In your experience what do studios’ pipelines look like for getting animation assets into Unreal Engine?
- There are many different options:
- Python Scripts
- JSON files containing the asset or layout data and executing those json files in UE in order to bring the data
- Shotgun ToolKit
- DataSmith + Visual Data prep
- Other proprietary solutions
How are multi part mesh and animation syncing supported?
- Multi part mesh is supported via the Master Pose Component and then using Copy Pose From Mesh to copy animation pose data to any child skeletal mesh component. When doing this it’s important to ensure that the parent is ticked before the child to avoid using the previous frames transforms. See the documentation for more detail.
What’s the workflow to add attribute curves on the animation clips?
- Export them from the DCC within the animation clip.
Are there any changes planned for how root motion is handled?
- We don’t currently have any plans to change how root motion is supported.
Programmer:
What optimization options are there in the animation system?
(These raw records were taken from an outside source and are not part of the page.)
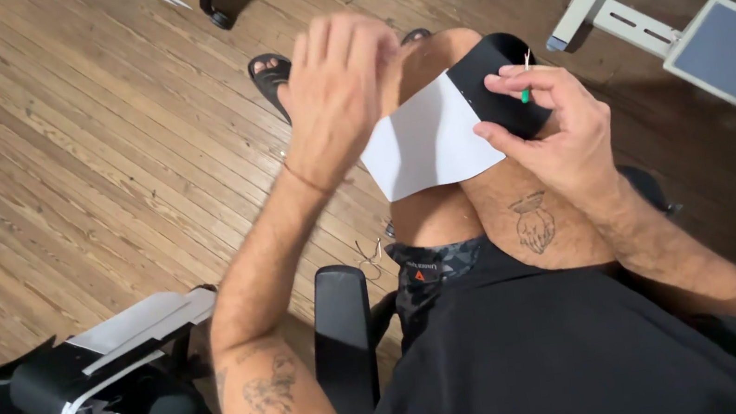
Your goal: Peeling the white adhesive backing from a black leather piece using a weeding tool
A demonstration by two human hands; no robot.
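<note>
The black fabric of the person's shirt (536,355) fills the bottom of the view, with the black padded chair armrest (343,332) just left of it. Above, a sheet that is white on one half and black on the other (456,121) lies draped over the raised bare knee, which serves as a firm rest for it. The right hand (554,123) pinches a thin needle-like tool with a green tip (525,80) between thumb and forefinger, its tip standing at the black part, while the other fingers curl under the sheet's edge to steady it. The left hand (339,89) hovers over the sheet's upper left, fingers loosely curled together; whether they grip anything I cannot tell. Folded black-and-white sheets (115,355) lie stacked at lower left, within reach
</note>
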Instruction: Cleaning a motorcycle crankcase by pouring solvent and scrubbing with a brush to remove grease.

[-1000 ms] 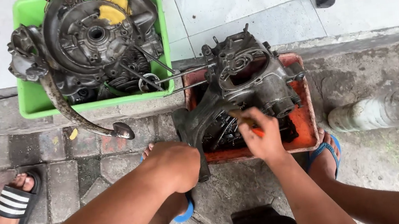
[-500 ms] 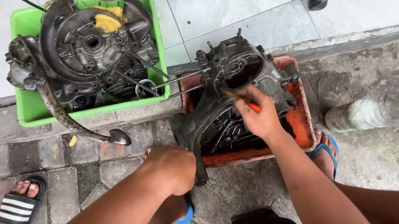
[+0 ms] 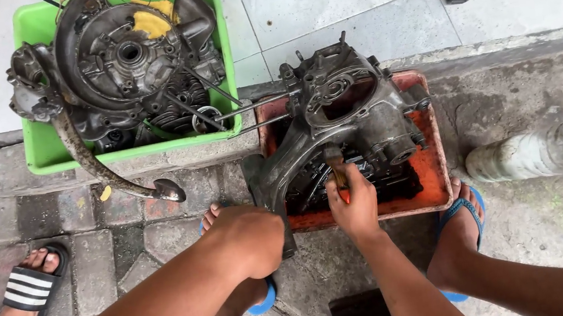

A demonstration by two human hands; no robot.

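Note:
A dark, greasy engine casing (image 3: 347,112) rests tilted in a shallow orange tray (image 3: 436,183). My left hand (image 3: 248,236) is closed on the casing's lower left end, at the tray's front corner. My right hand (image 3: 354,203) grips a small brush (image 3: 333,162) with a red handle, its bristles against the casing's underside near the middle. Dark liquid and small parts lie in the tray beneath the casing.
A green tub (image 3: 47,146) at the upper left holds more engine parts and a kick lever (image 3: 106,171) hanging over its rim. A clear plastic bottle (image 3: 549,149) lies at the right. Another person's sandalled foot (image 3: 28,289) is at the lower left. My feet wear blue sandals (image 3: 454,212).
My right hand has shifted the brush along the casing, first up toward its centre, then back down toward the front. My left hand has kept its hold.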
- There are many, some of the larger features include:
If the animation update is threaded, how is that threading handled?
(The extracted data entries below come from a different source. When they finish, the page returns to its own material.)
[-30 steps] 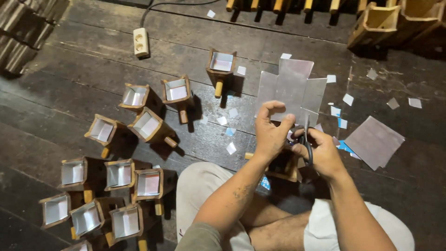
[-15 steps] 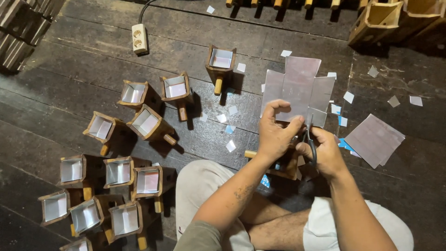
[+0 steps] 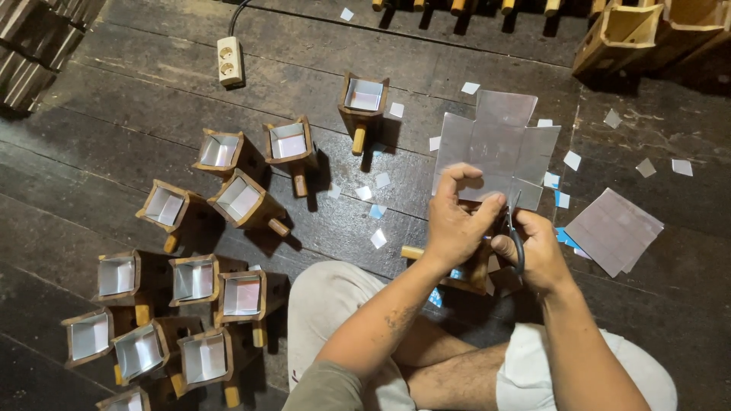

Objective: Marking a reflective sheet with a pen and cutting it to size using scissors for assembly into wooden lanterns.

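At centre right, the left hand (image 3: pixel 455 221) pinches a cross-shaped silver sheet (image 3: pixel 495 148) while the right hand (image 3: pixel 537 247) grips scissors (image 3: pixel 516 236); lined wooden boxes (image 3: pixel 194 281) crowd the lower left floor, square sheets (image 3: pixel 613 230) wait uncut.

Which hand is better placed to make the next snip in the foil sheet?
Right: the right hand already holds the scissors at the foil sheet's lower edge, while the left hand grips it.

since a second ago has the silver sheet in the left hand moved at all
Yes. The silver sheet has turned and lifted a little, its top edge now reaching further toward the small paper scrap lying on the plank floor.
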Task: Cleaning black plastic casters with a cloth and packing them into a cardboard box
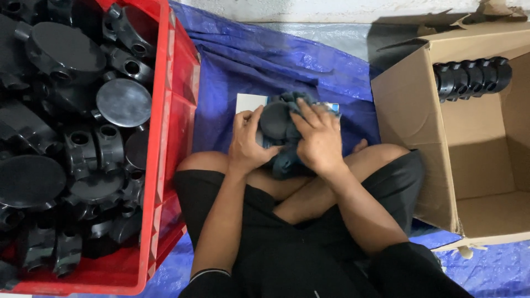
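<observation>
Crossed legs in black shorts (309, 221) lie behind the left hand (247, 144) gripping a round black plastic junction box (274, 120) while the right hand (319, 139) presses a dark cloth (287, 160) on it, best rubbed firmly.

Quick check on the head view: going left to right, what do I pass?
Red crate of black round fittings → left hand → dark cloth-wrapped fitting → right hand → cardboard box holding a row of black fittings.

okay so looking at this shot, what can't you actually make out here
Head view only:
- Black round part: mostly hidden by the left hand, right hand and dark cloth.
- Red crate: cut off by left edge.
- Cardboard box: cut off at right; stacked black parts inside.
- White card: partly covered.
</observation>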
- Animation is threaded, except in the case of root motion driven character movement (as this updates and evaluates animation ‘in-line’ inside of character movement’s tick). The system uses the task graph to run graph update, graph evaluation and a few other tasks on worker threads. Basically if it can be sandboxed enough (ie. not general blueprint execution) then it is run on a worker thread.
In what order do the evaluations occur from tick to animation update to animation applying?
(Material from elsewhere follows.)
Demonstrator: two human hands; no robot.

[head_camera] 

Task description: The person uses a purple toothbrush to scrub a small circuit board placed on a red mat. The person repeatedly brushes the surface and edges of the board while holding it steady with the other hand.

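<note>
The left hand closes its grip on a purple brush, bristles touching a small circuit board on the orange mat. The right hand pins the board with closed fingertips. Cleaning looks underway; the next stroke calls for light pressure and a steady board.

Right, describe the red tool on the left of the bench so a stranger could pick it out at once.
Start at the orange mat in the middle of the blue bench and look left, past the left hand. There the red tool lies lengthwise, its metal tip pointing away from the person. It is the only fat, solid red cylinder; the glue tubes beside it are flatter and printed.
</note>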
- At a high level (GT = Game thread, WT = Worker thread)
- GT - BlueprintUpdateAnimation (event graph) & NativeUpdateAnimation
- GT/WT - Graph update
- WT - Graph evaluate
- WT - Interpolation/curve update
- GT - Notify dispatch
- GT/WT - Physics update
- GT - Buffer flip
What is the data flow in the animation system? Where and when do we have access to what?
- The SkeletalMeshComponent always holds the most recent pose. So until there is an animation update, that is the last frame’s pose. After, it will be the current frame’s pose. An animation update is split in 2 parts:
- Update the graph hierarchy (tick graph from root to leaves to set weights and advance time).
- Evaluate (from leaves back to root). Here the pose flows through each of the nodes to produce the final output.
What data within the level can you safely look at or modify in your own AnimGraphNodes?
- You can perform queries on the scene, but actor/component data should not be accessed from Anim Nodes. Anim Nodes should only operate on data in the FAnimInstanceProxy.
We’re using the Update Rate Optimization (URO) to reduce the tick frequency of our characters but that doesn’t seem to make a noticeable difference to game thread performance. Where in a Razor CPU capture should we be expecting to see savings?
- URO mainly reduces Update and Evaluation work which happens on worker threads not the game thread. Refresh Bone transforms should take slightly less time when URO causes a skip as we won’t set up the worker thread tasks.
Is there a way to put some blueprint script to run (on the client) after a Montage finishes?
- Yes, you can bind to a delegate to execute some logic after a Montage has executed. You can do this in the montage itself, or manually if you’d like. You can take a look at the PlayMontage blueprint node as an example of the delegates you can bind to. See UPlayMontageCallbackProxy for more.
What is the cost of using Morph Targets? Are there best practices on how much and when or where to use them?
- We don’t use them for performance reasons. Morph targets are heavy on the GPU and the performance cost scales with the number of blend shapes that need to be evaluated. Morph targets depend on the vertex indices being the same between blend shapes to properly interpolate, so mesh edits can be painful. In general, we recommend using Animation Pose Assets instead of Morph Targets.
How do you query animations that are not currently playing?
- There are exposed APIs that allow this. If you have a reference to an AnimSequence asset, you can access it and start looking at the data.